WHAT YOU HAVE TO DO → Restate verbatim the span of lines below between the line with "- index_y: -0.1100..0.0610" and the line with "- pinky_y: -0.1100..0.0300", including those two lines, and only that span.

BEGIN

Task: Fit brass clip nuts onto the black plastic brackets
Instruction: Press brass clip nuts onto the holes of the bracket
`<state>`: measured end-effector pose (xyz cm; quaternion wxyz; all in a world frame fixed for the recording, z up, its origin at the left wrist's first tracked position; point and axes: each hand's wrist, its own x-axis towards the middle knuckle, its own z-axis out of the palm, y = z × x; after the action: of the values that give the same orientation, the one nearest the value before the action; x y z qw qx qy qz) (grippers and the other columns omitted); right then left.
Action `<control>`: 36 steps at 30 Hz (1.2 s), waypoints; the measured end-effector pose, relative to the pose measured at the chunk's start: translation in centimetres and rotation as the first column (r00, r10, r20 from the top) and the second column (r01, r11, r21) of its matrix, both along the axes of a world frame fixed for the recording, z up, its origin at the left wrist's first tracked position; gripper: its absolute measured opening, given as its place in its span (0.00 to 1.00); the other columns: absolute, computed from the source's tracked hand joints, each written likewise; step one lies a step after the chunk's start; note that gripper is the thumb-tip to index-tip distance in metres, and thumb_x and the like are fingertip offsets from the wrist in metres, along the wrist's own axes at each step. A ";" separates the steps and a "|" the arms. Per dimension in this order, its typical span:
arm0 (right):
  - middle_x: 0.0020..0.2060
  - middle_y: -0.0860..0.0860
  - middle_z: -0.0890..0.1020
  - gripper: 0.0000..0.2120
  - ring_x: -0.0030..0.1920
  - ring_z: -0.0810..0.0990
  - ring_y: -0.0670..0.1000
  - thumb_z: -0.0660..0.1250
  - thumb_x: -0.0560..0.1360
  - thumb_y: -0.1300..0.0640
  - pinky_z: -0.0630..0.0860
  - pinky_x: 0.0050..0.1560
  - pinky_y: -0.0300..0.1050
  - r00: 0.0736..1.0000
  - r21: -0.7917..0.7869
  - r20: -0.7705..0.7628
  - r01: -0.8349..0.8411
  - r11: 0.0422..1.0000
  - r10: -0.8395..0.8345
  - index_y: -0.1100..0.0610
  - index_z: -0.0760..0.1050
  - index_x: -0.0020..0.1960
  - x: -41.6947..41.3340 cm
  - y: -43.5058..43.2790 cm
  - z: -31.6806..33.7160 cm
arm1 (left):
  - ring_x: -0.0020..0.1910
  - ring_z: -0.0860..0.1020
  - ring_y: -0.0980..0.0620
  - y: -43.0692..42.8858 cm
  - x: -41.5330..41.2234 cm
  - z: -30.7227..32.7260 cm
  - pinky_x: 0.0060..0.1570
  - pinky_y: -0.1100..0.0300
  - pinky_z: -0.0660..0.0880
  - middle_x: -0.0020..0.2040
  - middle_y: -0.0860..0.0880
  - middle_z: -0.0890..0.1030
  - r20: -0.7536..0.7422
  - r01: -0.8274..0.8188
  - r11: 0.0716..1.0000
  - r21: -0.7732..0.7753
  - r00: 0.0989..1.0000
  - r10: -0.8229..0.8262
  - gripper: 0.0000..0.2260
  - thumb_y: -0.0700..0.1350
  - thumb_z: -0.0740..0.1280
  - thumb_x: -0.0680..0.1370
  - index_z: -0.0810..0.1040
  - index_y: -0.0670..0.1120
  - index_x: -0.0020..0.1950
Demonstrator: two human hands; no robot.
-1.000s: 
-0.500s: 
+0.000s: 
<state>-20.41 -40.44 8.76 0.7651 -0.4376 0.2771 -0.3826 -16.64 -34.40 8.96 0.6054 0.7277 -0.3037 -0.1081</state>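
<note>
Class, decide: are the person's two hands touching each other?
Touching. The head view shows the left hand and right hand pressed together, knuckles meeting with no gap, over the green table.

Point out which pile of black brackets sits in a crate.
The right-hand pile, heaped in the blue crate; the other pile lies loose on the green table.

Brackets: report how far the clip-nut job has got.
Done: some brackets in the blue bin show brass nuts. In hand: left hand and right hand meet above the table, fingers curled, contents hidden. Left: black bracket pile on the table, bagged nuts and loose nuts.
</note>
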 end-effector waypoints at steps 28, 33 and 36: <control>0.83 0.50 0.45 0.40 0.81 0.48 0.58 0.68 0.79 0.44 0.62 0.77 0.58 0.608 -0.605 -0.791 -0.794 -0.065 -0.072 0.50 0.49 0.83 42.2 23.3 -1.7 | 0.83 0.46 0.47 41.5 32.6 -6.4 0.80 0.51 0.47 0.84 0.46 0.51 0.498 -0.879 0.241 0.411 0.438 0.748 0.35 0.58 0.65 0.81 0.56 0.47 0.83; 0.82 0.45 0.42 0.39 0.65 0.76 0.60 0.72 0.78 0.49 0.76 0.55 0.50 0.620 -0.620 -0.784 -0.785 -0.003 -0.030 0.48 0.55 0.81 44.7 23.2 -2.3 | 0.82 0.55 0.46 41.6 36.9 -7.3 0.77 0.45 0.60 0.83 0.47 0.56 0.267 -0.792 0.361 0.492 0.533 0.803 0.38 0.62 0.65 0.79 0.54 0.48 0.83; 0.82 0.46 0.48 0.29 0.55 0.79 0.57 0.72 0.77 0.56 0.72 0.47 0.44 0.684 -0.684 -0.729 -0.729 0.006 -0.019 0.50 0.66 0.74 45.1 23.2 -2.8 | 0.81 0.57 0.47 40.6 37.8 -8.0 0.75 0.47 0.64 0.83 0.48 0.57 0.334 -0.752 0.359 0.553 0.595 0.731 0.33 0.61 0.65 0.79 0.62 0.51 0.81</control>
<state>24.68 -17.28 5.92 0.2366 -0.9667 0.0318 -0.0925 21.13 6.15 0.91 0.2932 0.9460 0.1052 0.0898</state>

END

OUTPUT →
  - index_y: -0.1100..0.0610
  - index_z: -0.0760..0.1050
  - index_x: -0.0020..0.1960
  - x: -41.6947..41.3340 cm
  - y: -43.5058..43.2790 cm
  - z: -31.6806..33.7160 cm
arm1 (left):
  - ring_x: -0.0020..0.1910
  - ring_z: -0.0860..0.1020
  - ring_y: -0.0980..0.0620
  - y: -43.0692..42.8858 cm
  - x: -41.5330..41.2234 cm
  - z: -30.7227..32.7260 cm
  - pinky_x: 0.0060..0.1570
  - pinky_y: -0.1100..0.0300

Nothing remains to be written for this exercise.